Exercise description: Your job is to set down the stretch of entries that opens with the line containing "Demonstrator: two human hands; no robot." and closes with the line containing "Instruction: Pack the". Keep both end lines, copy each exactly, and add nothing.

Records for processing:
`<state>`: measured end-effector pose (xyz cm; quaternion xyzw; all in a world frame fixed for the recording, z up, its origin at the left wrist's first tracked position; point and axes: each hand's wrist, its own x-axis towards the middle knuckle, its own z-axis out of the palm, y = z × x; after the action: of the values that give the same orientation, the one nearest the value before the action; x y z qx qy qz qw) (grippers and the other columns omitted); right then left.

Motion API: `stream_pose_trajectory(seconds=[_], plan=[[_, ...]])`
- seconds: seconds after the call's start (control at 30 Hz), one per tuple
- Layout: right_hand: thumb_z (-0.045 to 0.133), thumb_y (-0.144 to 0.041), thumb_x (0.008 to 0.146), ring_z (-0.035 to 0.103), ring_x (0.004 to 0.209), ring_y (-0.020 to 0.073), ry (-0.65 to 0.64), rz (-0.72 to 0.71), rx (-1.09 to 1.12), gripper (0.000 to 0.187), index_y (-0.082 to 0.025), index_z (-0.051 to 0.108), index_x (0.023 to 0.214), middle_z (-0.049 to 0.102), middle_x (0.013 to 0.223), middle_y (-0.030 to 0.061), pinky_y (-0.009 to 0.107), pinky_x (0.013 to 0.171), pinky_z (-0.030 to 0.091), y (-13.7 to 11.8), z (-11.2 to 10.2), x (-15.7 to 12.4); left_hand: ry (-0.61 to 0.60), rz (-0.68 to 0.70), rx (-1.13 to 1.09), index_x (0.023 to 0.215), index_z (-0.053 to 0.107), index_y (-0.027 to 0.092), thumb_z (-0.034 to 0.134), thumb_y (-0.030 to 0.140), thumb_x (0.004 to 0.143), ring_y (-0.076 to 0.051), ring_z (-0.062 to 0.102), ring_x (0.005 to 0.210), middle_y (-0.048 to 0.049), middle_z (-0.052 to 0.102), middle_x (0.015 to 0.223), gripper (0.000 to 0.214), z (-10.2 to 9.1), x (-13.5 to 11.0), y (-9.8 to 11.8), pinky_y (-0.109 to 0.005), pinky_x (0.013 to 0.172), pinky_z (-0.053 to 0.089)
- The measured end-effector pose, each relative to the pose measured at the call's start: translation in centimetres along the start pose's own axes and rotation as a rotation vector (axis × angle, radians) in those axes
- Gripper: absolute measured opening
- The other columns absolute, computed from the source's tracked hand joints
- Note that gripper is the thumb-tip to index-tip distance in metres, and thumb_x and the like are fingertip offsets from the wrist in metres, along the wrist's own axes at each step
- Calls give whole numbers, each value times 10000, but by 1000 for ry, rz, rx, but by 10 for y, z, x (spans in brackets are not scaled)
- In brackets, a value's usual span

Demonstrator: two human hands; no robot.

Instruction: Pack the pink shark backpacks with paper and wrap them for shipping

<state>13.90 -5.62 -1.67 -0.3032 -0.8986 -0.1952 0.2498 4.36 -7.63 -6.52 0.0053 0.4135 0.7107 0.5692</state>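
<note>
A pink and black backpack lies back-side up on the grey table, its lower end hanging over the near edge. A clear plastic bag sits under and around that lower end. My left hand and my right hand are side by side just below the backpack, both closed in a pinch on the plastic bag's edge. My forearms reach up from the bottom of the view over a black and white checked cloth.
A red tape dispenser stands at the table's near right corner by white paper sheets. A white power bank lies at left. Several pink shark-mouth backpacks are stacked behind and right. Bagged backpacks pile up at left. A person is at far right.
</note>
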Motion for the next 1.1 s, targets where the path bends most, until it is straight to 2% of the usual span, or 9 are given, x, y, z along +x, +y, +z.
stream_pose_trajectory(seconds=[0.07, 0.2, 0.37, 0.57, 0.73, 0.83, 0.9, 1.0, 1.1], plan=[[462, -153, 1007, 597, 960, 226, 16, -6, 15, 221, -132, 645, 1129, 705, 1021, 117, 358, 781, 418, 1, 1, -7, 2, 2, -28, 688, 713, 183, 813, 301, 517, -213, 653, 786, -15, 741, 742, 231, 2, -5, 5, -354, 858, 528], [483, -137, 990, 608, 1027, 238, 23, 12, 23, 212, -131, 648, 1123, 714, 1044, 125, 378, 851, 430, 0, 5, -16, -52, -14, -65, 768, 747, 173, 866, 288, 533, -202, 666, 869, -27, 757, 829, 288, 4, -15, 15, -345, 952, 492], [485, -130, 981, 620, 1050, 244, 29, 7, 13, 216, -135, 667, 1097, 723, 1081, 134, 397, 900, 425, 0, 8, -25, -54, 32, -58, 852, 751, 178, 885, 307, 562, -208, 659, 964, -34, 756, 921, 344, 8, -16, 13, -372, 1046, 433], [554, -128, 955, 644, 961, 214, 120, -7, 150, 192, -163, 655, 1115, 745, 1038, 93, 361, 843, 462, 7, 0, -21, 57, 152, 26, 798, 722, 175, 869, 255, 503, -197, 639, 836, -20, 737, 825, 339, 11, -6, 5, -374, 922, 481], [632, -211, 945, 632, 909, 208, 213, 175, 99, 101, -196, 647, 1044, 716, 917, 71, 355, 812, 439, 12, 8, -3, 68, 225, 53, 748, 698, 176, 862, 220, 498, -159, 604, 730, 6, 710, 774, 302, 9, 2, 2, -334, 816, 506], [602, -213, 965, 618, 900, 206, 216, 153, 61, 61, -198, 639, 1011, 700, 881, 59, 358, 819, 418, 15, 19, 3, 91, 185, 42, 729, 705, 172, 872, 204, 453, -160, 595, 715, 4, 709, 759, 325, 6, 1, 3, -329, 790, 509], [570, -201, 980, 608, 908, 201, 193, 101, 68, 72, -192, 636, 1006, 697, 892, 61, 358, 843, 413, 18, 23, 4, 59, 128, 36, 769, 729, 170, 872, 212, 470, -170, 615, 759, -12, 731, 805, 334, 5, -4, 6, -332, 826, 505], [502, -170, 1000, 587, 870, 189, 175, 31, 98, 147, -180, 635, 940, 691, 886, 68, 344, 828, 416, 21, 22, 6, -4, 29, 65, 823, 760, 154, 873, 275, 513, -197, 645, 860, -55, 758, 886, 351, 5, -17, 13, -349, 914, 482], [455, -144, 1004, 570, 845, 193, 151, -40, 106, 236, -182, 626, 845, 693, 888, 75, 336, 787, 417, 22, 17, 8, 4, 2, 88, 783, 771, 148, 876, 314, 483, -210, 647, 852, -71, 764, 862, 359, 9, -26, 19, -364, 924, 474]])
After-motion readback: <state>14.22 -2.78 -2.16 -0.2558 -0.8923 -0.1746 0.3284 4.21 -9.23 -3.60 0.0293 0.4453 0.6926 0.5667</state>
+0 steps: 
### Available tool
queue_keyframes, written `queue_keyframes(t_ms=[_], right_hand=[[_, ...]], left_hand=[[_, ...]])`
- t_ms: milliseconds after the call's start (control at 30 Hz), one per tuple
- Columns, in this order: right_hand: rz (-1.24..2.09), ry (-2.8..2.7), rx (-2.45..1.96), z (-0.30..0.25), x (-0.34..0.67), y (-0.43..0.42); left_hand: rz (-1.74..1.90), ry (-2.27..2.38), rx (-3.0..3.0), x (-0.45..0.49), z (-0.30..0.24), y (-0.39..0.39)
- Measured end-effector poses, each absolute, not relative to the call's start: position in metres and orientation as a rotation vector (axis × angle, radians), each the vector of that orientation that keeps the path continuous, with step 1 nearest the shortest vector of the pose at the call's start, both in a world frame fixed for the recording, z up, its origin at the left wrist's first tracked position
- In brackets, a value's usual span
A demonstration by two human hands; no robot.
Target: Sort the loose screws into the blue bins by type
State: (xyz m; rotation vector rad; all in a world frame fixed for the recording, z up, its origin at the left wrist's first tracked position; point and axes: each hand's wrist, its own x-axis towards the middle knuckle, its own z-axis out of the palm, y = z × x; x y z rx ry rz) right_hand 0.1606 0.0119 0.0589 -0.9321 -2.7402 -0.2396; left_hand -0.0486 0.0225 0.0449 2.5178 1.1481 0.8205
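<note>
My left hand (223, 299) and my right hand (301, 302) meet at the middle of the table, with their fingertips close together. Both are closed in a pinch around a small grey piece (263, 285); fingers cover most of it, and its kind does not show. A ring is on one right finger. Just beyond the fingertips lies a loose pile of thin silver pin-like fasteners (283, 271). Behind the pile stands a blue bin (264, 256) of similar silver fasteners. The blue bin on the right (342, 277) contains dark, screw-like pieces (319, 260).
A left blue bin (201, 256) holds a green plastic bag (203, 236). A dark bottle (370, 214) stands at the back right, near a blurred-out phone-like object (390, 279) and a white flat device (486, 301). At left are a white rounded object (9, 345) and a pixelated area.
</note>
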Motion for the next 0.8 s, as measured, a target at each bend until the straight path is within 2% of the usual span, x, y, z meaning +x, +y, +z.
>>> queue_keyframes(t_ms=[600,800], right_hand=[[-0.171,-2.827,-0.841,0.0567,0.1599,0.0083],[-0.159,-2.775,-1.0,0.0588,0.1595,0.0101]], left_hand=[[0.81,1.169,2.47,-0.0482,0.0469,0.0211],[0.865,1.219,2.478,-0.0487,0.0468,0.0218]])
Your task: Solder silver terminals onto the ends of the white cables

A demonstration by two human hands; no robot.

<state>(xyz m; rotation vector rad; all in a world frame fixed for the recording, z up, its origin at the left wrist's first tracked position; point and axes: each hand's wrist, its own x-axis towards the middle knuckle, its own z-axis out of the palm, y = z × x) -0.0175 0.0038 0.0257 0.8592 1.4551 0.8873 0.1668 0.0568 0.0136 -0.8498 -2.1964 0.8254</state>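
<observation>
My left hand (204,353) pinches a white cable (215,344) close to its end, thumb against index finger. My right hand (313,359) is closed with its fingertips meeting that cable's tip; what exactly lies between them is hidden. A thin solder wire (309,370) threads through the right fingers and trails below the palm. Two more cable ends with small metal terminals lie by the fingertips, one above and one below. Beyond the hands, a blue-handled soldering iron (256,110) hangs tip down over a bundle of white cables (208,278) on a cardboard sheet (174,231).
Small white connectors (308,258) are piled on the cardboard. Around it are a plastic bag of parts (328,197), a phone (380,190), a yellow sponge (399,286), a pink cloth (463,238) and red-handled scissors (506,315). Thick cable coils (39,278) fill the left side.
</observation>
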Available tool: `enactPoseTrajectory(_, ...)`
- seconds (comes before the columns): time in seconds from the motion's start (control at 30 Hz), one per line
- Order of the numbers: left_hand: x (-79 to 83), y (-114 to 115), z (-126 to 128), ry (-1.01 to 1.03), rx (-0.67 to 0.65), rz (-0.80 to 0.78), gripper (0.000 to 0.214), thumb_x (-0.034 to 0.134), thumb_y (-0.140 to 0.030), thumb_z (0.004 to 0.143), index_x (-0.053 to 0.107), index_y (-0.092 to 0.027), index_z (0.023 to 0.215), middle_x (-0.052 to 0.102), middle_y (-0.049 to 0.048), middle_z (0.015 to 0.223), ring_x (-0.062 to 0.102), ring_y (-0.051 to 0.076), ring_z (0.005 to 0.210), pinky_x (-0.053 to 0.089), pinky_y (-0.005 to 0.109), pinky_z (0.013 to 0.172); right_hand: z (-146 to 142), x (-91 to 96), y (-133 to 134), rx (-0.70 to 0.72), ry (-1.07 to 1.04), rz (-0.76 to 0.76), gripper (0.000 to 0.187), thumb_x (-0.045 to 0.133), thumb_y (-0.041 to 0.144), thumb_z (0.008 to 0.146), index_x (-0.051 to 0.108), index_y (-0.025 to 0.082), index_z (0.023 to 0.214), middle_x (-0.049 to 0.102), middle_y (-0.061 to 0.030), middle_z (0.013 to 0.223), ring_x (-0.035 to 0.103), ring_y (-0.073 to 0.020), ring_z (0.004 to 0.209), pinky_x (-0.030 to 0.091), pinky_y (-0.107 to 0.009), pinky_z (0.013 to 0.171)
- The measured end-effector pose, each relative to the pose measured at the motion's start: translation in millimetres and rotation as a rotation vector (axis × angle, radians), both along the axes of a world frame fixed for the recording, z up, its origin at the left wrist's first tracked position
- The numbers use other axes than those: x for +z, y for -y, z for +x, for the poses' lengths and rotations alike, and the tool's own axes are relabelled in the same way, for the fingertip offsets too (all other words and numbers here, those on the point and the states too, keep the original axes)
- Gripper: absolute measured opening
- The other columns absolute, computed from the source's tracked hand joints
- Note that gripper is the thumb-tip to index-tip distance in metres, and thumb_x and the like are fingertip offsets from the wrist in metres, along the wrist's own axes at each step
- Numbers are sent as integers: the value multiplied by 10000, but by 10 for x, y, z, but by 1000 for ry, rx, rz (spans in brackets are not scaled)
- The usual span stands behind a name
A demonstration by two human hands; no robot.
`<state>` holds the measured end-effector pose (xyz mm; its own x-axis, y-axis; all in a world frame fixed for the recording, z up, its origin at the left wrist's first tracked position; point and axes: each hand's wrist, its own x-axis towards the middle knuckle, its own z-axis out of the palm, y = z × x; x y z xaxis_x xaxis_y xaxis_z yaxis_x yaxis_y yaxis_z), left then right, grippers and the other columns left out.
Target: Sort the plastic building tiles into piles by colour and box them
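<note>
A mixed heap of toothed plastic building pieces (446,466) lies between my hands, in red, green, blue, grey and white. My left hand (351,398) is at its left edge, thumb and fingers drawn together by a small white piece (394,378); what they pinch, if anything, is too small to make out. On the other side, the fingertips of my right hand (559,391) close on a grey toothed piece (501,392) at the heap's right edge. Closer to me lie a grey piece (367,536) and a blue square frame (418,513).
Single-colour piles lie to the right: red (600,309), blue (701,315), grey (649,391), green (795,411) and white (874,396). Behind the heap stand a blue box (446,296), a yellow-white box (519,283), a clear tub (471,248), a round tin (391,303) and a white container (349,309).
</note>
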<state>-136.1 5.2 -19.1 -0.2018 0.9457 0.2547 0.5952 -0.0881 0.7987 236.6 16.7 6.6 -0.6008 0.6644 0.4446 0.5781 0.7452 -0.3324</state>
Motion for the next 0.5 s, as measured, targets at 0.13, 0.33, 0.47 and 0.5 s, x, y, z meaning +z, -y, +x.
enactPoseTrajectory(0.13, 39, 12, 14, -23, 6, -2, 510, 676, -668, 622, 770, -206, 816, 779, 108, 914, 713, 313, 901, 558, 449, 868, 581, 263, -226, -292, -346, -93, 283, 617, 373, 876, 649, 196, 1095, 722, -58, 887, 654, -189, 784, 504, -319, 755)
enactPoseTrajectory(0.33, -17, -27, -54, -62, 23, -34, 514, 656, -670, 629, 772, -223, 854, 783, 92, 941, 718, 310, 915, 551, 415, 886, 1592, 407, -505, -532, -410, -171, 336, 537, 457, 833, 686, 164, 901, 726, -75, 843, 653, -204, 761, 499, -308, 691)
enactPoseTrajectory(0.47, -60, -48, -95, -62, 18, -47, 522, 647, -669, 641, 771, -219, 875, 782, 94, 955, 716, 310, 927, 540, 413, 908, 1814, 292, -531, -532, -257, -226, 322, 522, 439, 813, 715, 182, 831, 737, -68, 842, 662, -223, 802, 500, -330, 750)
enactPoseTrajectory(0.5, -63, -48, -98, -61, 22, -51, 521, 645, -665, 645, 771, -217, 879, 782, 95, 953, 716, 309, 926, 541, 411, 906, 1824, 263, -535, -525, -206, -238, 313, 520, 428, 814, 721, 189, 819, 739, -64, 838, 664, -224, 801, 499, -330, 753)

Solution:
Demonstrator: two human hands; no robot.

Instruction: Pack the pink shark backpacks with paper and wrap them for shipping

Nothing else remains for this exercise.